JODY SUR LES EFFETS DE LA RENOMMÉE SUR LE SYSTÈME DE CASTE DE MOTOCROSS

Broc avec son idole.

Par Jody Weisel

Je dois admettre que je n'aspire pas à la grandeur. Je ne suis pas attiré par les autres ni motivé pour y parvenir par moi-même. Non pas que je ne l'apprécie pas quand je le vois ou que je ne suis pas fier de moi quand j'en montre une lueur. Mais je crois que les rigueurs invisibles de la renommée, de la fortune et de la gloire enlèvent la plupart de ce qui vaut la peine d'être vécu. La renommée est éphémère, souvent attribuée aux personnes les plus indignes de la planète, et ne repose sur aucune réalité autre que celle d'une sous-culture qui peut se concentrer suffisamment étroitement pour ignorer pratiquement tous les autres traits humains.

Preston Petty remercie Jody de lui avoir parlé de plastique.

Mon manque de grandeur ne m'empêche pas d'en discuter. Je suis éminemment qualifié pour discuter des mœurs sociales, des valeurs et de la dynamique de l'interaction en petits groupes depuis que j'ai passé neuf ans au collège à travailler sur mes bachelors, masters et doctorats. Si vous ne me croyez pas, vous pouvez lire mon ouvrage fondateur, «L'orientation cosmopolite et locale des Noirs et des Blancs âgés» dans votre bibliothèque locale.
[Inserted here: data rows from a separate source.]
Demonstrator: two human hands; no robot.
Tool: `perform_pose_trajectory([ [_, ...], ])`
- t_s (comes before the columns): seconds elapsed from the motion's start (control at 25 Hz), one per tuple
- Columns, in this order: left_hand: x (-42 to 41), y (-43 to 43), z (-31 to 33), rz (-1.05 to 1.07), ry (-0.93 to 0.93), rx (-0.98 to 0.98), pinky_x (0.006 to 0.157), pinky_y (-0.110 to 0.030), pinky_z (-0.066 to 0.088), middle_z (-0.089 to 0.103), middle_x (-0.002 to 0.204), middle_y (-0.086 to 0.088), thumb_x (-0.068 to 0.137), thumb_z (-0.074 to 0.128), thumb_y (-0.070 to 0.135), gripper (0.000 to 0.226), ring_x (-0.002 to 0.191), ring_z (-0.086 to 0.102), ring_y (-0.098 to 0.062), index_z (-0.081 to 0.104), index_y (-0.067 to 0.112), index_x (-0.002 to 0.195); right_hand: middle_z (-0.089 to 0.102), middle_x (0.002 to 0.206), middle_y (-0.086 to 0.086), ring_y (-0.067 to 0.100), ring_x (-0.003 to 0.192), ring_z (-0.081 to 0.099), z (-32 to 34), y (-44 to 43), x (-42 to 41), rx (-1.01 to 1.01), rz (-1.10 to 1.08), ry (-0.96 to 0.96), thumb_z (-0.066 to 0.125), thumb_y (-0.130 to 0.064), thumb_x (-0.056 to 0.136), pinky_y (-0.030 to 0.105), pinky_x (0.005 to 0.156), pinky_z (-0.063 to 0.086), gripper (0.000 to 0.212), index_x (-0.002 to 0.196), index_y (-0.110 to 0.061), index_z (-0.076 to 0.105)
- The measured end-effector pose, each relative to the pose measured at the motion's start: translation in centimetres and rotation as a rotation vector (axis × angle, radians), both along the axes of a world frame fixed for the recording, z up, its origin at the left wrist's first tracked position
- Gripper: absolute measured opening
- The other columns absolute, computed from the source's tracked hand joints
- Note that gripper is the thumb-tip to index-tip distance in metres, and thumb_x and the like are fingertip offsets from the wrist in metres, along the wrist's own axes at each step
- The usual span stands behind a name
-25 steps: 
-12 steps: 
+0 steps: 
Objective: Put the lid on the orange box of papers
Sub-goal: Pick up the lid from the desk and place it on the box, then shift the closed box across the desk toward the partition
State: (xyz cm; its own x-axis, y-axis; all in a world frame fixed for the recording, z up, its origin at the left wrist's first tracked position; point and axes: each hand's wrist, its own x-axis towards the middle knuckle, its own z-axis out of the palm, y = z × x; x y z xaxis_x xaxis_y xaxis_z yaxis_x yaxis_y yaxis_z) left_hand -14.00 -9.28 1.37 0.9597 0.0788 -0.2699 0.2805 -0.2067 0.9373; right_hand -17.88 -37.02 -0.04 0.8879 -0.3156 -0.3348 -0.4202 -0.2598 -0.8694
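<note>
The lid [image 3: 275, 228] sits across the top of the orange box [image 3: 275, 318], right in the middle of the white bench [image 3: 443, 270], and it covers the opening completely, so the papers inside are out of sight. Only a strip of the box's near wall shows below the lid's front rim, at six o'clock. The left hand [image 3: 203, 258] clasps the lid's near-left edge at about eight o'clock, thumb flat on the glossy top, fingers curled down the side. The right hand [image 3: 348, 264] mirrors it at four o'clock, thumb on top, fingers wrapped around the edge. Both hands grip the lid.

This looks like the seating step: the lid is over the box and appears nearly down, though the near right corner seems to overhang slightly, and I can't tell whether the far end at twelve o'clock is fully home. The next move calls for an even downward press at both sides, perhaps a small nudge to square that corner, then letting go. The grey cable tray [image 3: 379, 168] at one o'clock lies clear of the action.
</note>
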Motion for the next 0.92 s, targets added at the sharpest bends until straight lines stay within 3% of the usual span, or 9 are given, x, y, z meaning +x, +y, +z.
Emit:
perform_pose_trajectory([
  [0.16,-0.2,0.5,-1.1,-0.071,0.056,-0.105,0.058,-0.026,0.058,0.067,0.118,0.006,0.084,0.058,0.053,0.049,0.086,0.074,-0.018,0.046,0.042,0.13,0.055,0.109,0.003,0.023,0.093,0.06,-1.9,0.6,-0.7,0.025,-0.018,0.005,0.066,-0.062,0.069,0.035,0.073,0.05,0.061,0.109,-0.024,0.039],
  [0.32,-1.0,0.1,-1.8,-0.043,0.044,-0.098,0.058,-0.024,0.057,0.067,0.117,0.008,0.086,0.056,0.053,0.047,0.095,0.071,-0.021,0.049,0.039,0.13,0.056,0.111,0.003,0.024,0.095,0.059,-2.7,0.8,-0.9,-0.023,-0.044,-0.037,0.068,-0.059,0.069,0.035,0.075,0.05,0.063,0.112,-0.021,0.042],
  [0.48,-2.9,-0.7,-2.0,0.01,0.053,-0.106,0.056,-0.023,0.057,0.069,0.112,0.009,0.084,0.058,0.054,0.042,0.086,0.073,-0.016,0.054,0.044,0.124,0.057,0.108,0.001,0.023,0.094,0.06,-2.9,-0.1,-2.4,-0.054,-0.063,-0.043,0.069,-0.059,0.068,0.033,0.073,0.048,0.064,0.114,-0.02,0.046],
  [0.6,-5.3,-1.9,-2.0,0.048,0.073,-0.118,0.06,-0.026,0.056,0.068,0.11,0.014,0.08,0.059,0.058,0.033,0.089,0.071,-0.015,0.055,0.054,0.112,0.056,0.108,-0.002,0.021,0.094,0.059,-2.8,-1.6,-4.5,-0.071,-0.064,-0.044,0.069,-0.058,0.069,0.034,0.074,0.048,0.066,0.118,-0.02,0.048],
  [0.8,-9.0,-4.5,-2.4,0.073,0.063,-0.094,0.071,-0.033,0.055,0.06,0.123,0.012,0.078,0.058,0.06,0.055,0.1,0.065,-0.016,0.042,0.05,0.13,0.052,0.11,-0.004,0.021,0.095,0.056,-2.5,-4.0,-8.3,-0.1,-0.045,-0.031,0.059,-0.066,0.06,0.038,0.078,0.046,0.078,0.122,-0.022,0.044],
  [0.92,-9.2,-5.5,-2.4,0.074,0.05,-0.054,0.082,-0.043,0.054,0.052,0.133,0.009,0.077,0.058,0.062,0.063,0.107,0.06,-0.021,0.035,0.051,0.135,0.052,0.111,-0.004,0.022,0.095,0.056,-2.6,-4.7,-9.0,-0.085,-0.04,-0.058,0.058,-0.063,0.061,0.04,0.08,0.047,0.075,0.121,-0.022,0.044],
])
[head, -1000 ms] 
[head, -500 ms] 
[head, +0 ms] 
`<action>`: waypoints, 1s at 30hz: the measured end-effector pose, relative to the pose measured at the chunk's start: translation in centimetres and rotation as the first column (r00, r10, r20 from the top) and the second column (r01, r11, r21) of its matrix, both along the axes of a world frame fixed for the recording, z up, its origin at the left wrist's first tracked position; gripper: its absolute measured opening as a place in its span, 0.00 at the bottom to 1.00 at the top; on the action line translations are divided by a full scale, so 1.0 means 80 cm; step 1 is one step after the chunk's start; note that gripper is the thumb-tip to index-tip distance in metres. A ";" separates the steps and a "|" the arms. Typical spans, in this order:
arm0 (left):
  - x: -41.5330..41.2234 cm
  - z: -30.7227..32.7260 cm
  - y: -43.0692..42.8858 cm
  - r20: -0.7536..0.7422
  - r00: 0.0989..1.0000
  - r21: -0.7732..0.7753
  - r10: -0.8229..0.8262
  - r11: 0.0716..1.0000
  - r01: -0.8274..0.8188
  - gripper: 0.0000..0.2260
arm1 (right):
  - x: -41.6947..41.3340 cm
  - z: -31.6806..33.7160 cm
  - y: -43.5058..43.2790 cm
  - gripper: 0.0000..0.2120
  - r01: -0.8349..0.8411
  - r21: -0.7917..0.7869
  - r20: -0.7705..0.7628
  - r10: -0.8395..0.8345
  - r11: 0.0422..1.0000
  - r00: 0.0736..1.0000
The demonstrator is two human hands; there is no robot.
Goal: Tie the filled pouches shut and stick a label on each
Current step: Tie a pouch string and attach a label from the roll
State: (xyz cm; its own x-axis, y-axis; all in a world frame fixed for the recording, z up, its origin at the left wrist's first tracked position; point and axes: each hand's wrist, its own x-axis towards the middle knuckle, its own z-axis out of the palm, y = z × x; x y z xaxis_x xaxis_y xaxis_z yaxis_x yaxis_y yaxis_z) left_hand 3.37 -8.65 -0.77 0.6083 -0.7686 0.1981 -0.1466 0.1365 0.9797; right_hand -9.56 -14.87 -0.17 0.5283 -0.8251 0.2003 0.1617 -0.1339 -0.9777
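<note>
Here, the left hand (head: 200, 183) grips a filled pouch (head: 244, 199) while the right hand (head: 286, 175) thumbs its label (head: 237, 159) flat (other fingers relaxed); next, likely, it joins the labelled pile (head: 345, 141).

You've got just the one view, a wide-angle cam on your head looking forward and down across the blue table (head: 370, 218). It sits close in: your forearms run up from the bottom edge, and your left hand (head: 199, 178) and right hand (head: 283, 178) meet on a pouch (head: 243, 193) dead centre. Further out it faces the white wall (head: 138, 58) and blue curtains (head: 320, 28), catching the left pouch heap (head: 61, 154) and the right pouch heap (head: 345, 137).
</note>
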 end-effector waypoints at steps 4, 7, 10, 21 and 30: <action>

Ce livre à lui seul m'a préparé à explorer les couches sociales du motocross d'une manière qu'aucune autre poursuite universitaire ne pourrait avoir.

Je crois fermement que la renommée, la grandeur et l'héroïsme sont souvent confondus.

Le Shu n'a pas peur tant que Jody est à ses côtés.

Les stars de cinéma hollywoodiennes souhaitent la gloire, se prostituent sur l'autel du celluloïd pour l'obtenir, puis maudissent les paparazzis une fois qu'ils arrivent au sommet du culte des héros de l'ampoule flash. Ce ne sont pas des héros. Ils sont acteurs. Penses-y un moment. Combien d'entre nous enviaient les nerds qui sortaient pour le théâtre, le glee club et les claquettes au lycée? C'est incroyable ce que quelques lumières et scénaristes peuvent faire pour le statut social d'un thespian.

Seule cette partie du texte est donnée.